▶ _Task item_: Within the data, how many lines hold the word "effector"? Answer with nothing but the number.
:: Data for processing
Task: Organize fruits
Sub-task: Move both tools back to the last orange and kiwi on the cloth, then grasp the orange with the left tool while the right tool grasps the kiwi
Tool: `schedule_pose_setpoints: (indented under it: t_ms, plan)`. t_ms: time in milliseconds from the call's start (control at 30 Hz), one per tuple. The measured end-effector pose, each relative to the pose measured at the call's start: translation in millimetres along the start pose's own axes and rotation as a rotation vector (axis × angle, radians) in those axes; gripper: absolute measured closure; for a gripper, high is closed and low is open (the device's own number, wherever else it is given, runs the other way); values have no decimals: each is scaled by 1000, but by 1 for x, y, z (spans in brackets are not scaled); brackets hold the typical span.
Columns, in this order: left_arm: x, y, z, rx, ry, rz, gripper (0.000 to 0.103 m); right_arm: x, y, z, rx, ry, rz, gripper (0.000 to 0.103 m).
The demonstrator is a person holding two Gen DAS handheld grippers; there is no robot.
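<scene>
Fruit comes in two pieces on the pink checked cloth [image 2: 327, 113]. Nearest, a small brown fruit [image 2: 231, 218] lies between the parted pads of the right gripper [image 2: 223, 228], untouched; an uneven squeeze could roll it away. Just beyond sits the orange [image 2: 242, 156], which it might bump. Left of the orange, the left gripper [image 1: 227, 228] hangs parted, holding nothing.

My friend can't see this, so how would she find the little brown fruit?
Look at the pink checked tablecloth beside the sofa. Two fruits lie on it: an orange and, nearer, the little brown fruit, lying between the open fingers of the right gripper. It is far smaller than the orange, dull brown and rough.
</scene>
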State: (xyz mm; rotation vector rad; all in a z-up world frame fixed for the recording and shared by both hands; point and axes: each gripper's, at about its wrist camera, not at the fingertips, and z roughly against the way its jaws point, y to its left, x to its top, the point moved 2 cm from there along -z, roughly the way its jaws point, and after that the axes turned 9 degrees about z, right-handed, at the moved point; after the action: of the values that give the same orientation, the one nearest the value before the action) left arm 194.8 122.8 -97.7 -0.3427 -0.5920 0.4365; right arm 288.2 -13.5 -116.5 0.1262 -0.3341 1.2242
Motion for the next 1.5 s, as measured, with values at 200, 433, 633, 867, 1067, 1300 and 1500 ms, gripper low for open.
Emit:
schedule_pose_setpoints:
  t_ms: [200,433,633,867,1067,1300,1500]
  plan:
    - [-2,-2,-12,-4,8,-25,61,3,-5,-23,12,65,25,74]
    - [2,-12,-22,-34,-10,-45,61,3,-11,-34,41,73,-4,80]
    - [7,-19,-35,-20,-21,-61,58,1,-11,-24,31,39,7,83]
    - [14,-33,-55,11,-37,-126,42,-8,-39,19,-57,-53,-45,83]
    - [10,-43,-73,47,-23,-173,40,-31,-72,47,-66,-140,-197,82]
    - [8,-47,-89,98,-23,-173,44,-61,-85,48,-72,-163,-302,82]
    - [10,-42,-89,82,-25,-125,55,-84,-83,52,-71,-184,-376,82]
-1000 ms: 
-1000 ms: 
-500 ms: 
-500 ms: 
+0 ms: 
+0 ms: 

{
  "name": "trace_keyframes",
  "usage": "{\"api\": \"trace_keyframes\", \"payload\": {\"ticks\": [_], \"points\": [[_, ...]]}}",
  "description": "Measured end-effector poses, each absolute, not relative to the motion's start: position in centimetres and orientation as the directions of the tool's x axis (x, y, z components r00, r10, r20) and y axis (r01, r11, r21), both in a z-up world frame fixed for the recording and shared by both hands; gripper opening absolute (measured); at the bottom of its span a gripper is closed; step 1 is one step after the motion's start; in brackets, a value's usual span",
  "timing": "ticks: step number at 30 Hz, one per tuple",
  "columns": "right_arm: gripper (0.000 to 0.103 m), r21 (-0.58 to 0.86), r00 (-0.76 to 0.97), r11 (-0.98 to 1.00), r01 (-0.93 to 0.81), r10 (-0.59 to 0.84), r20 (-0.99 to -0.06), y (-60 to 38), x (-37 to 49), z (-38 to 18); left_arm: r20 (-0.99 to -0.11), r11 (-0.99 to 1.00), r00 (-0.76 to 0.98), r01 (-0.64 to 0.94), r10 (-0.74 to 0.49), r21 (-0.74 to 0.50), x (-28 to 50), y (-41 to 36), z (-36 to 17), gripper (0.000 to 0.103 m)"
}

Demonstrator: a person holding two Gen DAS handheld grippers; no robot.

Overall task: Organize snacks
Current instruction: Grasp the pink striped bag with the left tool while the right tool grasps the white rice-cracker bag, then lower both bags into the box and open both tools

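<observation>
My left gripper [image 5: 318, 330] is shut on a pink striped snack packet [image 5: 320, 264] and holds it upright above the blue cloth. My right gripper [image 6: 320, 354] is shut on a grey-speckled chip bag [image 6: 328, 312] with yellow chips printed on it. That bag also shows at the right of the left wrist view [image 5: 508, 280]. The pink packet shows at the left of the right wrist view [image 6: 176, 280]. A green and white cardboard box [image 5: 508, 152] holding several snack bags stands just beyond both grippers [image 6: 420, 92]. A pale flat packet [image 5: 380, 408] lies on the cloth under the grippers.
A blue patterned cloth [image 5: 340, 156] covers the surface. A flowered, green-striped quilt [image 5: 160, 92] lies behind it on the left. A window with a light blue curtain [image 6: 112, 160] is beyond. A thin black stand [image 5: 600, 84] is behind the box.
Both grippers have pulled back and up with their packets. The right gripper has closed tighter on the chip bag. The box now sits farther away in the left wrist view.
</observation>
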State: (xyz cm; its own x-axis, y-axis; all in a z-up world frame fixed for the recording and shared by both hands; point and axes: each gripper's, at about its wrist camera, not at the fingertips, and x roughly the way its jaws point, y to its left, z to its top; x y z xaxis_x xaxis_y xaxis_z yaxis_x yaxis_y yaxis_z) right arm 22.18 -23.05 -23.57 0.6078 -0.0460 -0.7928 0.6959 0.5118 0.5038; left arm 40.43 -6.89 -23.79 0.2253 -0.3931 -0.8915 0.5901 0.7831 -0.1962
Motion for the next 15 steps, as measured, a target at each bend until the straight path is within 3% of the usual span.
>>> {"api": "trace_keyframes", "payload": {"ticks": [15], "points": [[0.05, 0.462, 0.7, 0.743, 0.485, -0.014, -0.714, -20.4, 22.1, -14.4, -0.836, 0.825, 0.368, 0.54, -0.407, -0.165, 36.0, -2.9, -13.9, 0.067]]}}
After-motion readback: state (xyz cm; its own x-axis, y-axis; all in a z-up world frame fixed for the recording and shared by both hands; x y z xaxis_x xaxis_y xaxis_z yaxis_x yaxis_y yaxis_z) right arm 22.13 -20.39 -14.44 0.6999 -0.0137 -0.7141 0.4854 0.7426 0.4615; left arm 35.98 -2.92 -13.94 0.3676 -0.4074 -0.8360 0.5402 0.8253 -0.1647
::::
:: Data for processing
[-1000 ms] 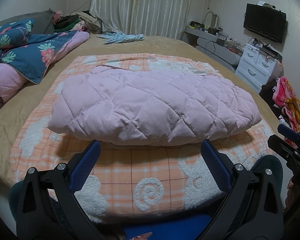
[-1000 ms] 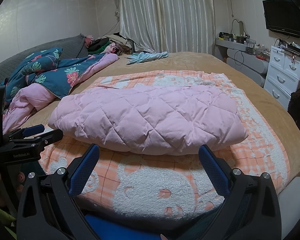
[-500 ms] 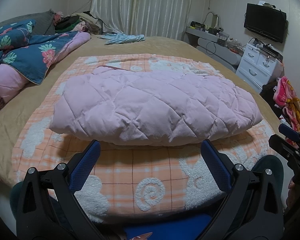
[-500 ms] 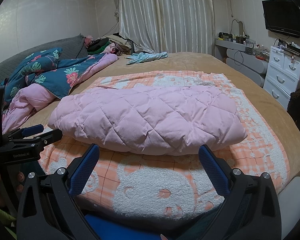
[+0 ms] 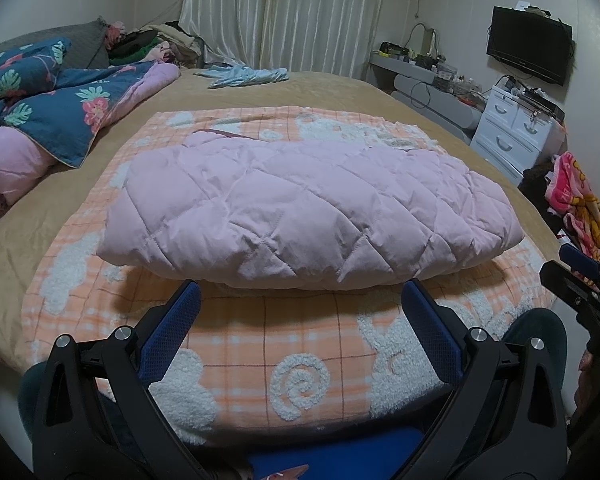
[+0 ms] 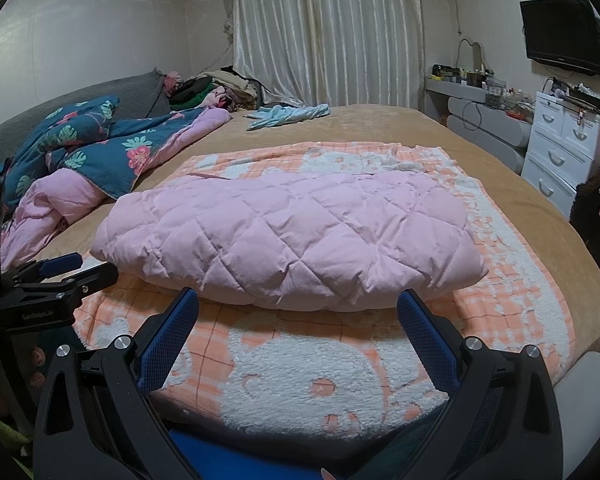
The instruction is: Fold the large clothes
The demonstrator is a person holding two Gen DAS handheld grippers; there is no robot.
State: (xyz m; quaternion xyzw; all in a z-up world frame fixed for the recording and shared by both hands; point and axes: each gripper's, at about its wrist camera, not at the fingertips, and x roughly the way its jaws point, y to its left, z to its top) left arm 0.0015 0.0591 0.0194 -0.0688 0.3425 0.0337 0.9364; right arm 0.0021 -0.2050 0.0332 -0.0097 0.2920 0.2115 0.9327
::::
▶ _Exercise output_: 2